Your goal —
Extract all data as written.

- Opening Delimiter -

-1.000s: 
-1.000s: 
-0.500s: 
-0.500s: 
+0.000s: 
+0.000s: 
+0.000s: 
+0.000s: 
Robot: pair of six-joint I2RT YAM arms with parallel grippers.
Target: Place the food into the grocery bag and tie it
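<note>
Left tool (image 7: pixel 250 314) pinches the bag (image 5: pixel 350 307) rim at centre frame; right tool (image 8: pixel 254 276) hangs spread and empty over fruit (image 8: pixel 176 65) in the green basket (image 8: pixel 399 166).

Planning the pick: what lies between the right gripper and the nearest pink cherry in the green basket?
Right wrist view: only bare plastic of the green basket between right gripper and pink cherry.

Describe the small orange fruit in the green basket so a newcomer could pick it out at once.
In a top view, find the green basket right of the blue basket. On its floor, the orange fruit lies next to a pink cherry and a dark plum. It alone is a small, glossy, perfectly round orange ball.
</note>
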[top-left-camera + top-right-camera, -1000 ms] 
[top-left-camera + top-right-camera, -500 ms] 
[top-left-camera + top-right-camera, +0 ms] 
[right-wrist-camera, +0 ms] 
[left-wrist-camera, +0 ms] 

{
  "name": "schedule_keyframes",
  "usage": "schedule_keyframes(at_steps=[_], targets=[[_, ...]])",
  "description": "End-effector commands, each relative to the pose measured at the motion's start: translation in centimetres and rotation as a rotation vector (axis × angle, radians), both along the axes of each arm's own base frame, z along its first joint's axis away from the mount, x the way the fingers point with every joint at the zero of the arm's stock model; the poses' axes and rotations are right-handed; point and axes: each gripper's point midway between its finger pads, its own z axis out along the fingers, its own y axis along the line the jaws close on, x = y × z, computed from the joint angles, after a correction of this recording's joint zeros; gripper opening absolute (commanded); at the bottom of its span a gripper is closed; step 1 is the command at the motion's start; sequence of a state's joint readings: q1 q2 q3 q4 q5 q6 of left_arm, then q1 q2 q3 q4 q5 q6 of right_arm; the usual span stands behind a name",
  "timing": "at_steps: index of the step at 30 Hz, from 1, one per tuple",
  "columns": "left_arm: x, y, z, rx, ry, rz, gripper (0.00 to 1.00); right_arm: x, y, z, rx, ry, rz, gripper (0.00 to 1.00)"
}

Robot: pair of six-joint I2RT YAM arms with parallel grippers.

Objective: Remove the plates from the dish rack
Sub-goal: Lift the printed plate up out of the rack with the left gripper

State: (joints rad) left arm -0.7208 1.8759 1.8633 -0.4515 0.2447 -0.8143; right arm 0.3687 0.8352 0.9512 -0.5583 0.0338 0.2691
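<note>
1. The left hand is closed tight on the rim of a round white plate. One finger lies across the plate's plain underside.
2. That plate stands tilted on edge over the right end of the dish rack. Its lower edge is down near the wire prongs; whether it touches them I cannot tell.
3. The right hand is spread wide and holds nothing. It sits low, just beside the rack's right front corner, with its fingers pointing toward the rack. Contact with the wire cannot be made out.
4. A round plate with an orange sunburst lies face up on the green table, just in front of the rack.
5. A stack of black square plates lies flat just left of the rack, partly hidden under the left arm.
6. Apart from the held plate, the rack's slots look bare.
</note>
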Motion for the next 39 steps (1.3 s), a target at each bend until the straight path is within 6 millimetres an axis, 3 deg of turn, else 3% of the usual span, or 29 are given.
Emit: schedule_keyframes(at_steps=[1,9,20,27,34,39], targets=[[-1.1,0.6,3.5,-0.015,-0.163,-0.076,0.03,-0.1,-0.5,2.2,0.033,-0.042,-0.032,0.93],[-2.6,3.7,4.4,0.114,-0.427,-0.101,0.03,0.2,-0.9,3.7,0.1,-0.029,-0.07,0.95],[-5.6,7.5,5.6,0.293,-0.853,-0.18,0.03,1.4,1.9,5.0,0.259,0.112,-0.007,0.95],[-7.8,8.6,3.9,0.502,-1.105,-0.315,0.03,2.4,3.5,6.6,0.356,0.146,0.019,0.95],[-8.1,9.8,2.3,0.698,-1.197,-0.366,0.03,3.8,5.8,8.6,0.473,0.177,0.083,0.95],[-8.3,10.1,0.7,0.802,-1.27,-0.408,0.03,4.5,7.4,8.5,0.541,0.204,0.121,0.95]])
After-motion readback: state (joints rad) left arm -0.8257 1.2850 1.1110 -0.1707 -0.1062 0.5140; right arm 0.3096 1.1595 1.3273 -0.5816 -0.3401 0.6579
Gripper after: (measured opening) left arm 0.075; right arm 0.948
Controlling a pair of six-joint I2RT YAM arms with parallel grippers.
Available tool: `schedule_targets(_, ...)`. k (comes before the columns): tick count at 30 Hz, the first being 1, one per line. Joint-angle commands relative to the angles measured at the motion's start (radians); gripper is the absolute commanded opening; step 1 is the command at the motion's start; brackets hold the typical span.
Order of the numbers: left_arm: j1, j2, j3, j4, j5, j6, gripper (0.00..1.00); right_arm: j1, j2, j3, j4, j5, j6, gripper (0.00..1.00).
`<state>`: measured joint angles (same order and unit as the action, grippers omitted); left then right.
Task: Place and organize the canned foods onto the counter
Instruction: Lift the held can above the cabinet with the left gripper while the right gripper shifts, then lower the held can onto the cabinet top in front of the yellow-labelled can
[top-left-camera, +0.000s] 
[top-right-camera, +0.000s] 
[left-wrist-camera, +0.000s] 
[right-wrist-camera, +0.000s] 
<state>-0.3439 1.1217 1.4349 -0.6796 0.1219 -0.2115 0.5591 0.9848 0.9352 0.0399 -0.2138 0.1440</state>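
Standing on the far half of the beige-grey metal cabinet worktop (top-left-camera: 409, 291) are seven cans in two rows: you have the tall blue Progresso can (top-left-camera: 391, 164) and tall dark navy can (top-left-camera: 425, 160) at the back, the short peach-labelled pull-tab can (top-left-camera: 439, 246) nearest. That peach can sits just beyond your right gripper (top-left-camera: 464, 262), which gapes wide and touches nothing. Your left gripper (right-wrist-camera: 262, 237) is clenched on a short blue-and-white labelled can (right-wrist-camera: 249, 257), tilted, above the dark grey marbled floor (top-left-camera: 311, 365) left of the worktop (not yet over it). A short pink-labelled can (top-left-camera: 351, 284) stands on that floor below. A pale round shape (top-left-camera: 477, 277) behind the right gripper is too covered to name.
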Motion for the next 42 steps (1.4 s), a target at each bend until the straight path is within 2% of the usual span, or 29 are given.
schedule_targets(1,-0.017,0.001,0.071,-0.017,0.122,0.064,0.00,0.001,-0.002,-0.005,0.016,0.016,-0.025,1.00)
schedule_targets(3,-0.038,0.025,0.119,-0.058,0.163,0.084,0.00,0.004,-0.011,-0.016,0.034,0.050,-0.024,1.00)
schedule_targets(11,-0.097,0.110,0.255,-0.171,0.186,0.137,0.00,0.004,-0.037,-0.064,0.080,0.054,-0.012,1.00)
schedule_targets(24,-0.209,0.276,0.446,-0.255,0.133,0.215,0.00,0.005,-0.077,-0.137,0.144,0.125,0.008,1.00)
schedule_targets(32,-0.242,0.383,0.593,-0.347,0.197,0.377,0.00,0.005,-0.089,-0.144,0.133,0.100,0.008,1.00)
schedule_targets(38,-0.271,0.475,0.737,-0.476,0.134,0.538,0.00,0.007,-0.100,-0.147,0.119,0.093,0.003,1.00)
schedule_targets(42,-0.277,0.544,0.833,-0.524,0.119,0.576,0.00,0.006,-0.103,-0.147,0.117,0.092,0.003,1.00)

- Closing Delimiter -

Response area —
-1.000s: 
-1.000s: 
-0.500s: 
-0.500s: 
+0.000s: 
+0.000s: 
+0.000s: 
+0.000s: 
Robot: pair of six-joint I2RT YAM arms with parallel grippers.
Target: Place the food into the grocery bag and tie it
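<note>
Left tool (image 7: pixel 250 314) pinches the bag (image 5: pixel 350 307) rim at centre frame; right tool (image 8: pixel 254 276) hangs spread and empty over fruit (image 8: pixel 176 65) in the green basket (image 8: pixel 399 166).

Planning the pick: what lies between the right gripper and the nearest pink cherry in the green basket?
Right wrist view: only bare plastic of the green basket between right gripper and pink cherry.

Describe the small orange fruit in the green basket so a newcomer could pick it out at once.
In a top view, find the green basket right of the blue basket. On its floor, the orange fruit lies next to a pink cherry and a dark plum. It alone is a small, glossy, perfectly round orange ball.
</note>
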[top-left-camera + top-right-camera, -1000 ms] 
[top-left-camera + top-right-camera, -500 ms] 
[top-left-camera + top-right-camera, +0 ms] 
[right-wrist-camera, +0 ms] 
[left-wrist-camera, +0 ms] 

{
  "name": "schedule_keyframes",
  "usage": "schedule_keyframes(at_steps=[_], targets=[[_, ...]])",
  "description": "End-effector commands, each relative to the pose measured at the motion's start: translation in centimetres and rotation as a rotation vector (axis × angle, radians), both along the axes of each arm's own base frame, z along its first joint's axis away from the mount, x the way the fingers point with every joint at the zero of the arm's stock model; the poses' axes and rotations are right-handed; point and axes: each gripper's point midway between its finger pads, its own z axis out along the fingers, its own y axis along the line the jaws close on, x = y × z, computed from the joint angles, after a correction of this recording's joint zeros; gripper opening absolute (commanded); at the bottom of its span a gripper is closed; step 1 is the command at the motion's start; sequence of a state's joint readings: q1 q2 q3 q4 q5 q6 of left_arm, then q1 q2 q3 q4 q5 q6 of right_arm; the usual span stands behind a name",
  "timing": "at_steps: index of the step at 30 Hz, from 1, one per tuple",
  "columns": "left_arm: x, y, z, rx, ry, rz, gripper (0.00 to 1.00); right_arm: x, y, z, rx, ry, rz, gripper (0.00 to 1.00)"
}

Robot: pair of six-joint I2RT YAM arms with parallel grippers.

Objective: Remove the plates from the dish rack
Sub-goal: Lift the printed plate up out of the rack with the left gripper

State: (joints rad) left arm -0.7208 1.8759 1.8633 -0.4515 0.2447 -0.8143; right arm 0.3687 0.8352 0.9512 -0.5583 0.0338 0.2691
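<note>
1. The left hand is closed tight on the rim of a round white plate. One finger lies across the plate's plain underside.
2. That plate stands tilted on edge over the right end of the dish rack. Its lower edge is down near the wire prongs; whether it touches them I cannot tell.
3. The right hand is spread wide and holds nothing. It sits low, just beside the rack's right front corner, with its fingers pointing toward the rack. Contact with the wire cannot be made out.
4. A round plate with an orange sunburst lies face up on the green table, just in front of the rack.
5. A stack of black square plates lies flat just left of the rack, partly hidden under the left arm.
6. Apart from the held plate, the rack's slots look bare.
</note>
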Motion for the next 39 steps (1.3 s), a target at each bend until the straight path is within 6 millimetres an axis, 3 deg of turn, else 3% of the usual span, or 29 are given.
Emit: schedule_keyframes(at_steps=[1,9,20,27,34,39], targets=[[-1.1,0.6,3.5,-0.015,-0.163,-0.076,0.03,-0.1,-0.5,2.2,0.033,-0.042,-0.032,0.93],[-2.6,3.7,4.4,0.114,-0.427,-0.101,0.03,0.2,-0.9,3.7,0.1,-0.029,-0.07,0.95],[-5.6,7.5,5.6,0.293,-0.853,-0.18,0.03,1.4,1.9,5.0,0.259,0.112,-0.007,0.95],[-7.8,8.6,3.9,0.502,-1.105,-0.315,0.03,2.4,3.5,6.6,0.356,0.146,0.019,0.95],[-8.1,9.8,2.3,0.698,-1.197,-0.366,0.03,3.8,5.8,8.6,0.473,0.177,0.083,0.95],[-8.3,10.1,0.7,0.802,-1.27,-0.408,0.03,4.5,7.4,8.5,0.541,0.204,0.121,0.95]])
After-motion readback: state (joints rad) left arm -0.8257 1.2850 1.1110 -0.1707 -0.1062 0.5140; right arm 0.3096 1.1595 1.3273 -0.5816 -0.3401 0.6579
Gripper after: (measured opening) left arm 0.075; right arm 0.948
Controlling a pair of six-joint I2RT YAM arms with parallel grippers.
Available tool: `schedule_targets(_, ...)`. k (comes before the columns): tick count at 30 Hz, the first being 1, one per line. Joint-angle commands relative to the angles measured at the motion's start (radians); gripper is the absolute commanded opening; step 1 is the command at the motion's start; brackets hold the typical span.
Order of the numbers: left_arm: j1, j2, j3, j4, j5, j6, gripper (0.00..1.00); right_arm: j1, j2, j3, j4, j5, j6, gripper (0.00..1.00).
`<state>`: measured joint angles (same order and unit as the action, grippers omitted); left then right.
Task: Place and organize the canned foods onto the counter
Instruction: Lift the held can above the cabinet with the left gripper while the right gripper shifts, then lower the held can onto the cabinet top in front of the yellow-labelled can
[top-left-camera, +0.000s] 
[top-right-camera, +0.000s] 
[left-wrist-camera, +0.000s] 
[right-wrist-camera, +0.000s] 
<state>-0.3439 1.1217 1.4349 -0.6796 0.1219 -0.2115 0.5591 0.9848 0.9352 0.0399 -0.2138 0.1440</state>
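Standing on the far half of the beige-grey metal cabinet worktop (top-left-camera: 409, 291) are seven cans in two rows: you have the tall blue Progresso can (top-left-camera: 391, 164) and tall dark navy can (top-left-camera: 425, 160) at the back, the short peach-labelled pull-tab can (top-left-camera: 439, 246) nearest. That peach can sits just beyond your right gripper (top-left-camera: 464, 262), which gapes wide and touches nothing. Your left gripper (right-wrist-camera: 262, 237) is clenched on a short blue-and-white labelled can (right-wrist-camera: 249, 257), tilted, above the dark grey marbled floor (top-left-camera: 311, 365) left of the worktop (not yet over it). A short pink-labelled can (top-left-camera: 351, 284) stands on that floor below. A pale round shape (top-left-camera: 477, 277) behind the right gripper is too covered to name.
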Motion for the next 42 steps (1.4 s), a target at each bend until the straight path is within 2% of the usual span, or 29 are given.
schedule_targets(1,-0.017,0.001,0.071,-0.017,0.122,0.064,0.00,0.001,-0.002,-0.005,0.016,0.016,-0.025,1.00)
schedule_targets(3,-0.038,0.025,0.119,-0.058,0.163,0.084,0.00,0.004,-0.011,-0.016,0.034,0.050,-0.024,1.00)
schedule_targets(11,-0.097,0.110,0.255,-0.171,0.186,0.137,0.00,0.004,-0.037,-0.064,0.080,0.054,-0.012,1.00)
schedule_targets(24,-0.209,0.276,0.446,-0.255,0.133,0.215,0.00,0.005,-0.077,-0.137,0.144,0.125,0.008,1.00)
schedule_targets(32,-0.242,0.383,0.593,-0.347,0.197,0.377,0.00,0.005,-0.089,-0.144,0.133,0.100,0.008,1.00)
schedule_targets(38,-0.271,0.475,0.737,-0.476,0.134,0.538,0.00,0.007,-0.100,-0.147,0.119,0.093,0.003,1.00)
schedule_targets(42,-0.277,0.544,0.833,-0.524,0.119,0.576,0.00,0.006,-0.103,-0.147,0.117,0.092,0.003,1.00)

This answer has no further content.